Monday was National Ice Cream Day. The whole month of July celebrates ice cream, I suppose, because of the warm weather. As most of you can attest ice cream is one of America's favorite desserts. It was always my go-to dessert when it was really hot. The hayers loved ice cream.
A man named John W. Wallace compiled a historical sketch about ice cream for the Walker Ice Cream Co. That company used to be based in Warren, Pa. It was also a milk-bottling company. My husband and his family had a farm that sent their milk to Walker's Creamery.
Wallace had a quote from the Bible that seems to indicate that ice cream has been in existence for a very long time. "And Isaac brought forth the milk of the goat, cool with the snow of the mountain, and said to Abraham 'Eat and drink for the sun is hot.'" I looked, but I could not find this exact quote. Maybe in the various translations it was changed.
It appears that ice cream was not really discovered, it was developed over time. The trend went from sherbet to frozen pudding to ice cream.
The first advertisement for ice cream appeared in a New York newspaper in 1786. Since it is made of milk products, it is good for you, right? At least one well-known diet plan would disagree with that. They do not recognize ice cream as a source of calcium. Maybe that is because the making of ice cream has changed over the years. I am not sure, but I do know when we made our own it was a healthy treat.
People have asked me if we always made our own ice cream when we had our dairy. The answer is no. We made some ice cream, but the majority of what I served was purchased at a store. Our dairy was made up of registered Holsteins. Holstein cows are not known for their cream or fat content. If we wanted to make ice cream we had to skim off some of the cream, and that could cause a lower milk check if it was done too often.
View From Hickory Heights
The electric ice cream freezer that my husband and I had once received as a gift from my mother has now been passed on to another generation. I gave it as a Christmas gift to my daughter and her husband since they were the last ones to make use of it when they were visiting one time. Jill and I made the custard before they left to do the farm chores. By the time they came home the mixture was chilled enough that the ice cream could be made. We were enjoying homemade ice cream about midnight that night.

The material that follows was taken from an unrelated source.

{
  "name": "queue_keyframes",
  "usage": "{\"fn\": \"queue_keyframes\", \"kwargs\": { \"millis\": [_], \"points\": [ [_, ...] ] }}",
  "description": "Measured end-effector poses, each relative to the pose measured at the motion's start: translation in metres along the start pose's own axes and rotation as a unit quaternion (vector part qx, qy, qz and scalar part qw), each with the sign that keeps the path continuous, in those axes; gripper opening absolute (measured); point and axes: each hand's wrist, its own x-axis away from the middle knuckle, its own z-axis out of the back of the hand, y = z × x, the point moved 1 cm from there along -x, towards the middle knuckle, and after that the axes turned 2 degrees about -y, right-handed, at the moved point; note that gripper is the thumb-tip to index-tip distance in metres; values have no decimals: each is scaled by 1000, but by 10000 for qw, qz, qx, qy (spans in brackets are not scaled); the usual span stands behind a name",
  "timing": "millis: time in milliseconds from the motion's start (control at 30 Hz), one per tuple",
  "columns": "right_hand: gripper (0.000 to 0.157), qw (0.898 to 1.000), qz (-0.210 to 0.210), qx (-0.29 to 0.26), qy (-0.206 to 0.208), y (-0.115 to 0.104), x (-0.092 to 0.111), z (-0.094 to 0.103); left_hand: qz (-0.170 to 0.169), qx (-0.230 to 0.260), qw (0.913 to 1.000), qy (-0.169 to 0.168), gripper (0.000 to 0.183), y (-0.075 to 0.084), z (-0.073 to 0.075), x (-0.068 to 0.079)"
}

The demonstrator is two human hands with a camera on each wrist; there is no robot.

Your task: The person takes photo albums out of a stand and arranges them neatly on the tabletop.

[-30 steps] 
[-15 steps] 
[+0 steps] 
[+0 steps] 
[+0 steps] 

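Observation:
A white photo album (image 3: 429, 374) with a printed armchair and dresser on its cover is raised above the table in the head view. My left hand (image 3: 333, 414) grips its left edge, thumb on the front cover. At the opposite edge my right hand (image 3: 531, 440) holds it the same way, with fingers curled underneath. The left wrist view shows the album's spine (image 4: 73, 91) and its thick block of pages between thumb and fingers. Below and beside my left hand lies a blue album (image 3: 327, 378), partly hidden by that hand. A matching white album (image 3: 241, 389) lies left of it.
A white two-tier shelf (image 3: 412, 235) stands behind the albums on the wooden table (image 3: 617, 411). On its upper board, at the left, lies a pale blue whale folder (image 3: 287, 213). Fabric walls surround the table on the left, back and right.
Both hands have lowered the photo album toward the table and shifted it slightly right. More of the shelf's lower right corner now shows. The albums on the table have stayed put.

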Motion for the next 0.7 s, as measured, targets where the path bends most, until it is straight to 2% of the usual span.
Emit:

I found a small unit with a metal inside that you place in your freezer until it is frozen. The brand name appears to be French although the little recipe book says to send your recipes to a Virginia address. After the metal bucket was cold you removed it and placed it in the ice cream maker. Next you poured your mixture into it and simply stirred until you had ice cream. When the grandchildren were small we made ice cream quite often. The children took turns cranking it until it was thickened. At that point we put it into the freezer unit of the refrigerator so that it was ready to serve for supper.
This little "freezer" has many recipes. There is even a recipe for grapefruit sorbet that is very calorie friendly along with basic vanilla and chocolate recipes. Just maybe it is time for some good old-fashioned homemade ice cream. I even noticed that the ice cream mixtures could be stored for a period of time. I could make up a batch, take the little unit and we could enjoy homemade ice cream at the fair.
I have one sherbet recipe that does not even need a special freezer. You simply put it into the freezer, then remove it and stir it every so often until it is frozen. I used this type when I made a "slice of watermelon" for a party. In a 9-inch spring form pan lined with waxed paper I put a ring of lime sherbet. Then I filled in the center with raspberry sherbet. I poked in a few chocolate chips to look like seeds and froze it. When it was time to serve the slices I unmolded it using the waxed paper and flipped it onto a plate. A few shortbread cookies and I had dessert.
Vanilla is still listed as the favorite flavor with chocolate, strawberry and butter pecan close behind. It is said that most of the vanilla that is used in the United States and Europe is used in ice cream. Be sure to read your labels to see what type of vanilla is used in the product you purchase since pure vanilla is not always used. While you are reading that label be sure that real dairy ingredients are featured.
When you enter "ice cream" in your search bar you come up with all kinds of recipes for ice cream, gelato and frozen custard. I remembered seeing one of the Food Network people make a simple gelato so I checked on the recipes. I could not find any that sounded simple or could be done in a short amount of time.
There are small companies that produce small batches of ice cream as well as very large companies. When we were in Vermont we visited the Ben and Jerry's facility. We got the behind the scenes tour plus a taste of a flavor they were working on and were asked for our comments.
Why not enjoy some ice cream for dessert this evening? You will be glad you did.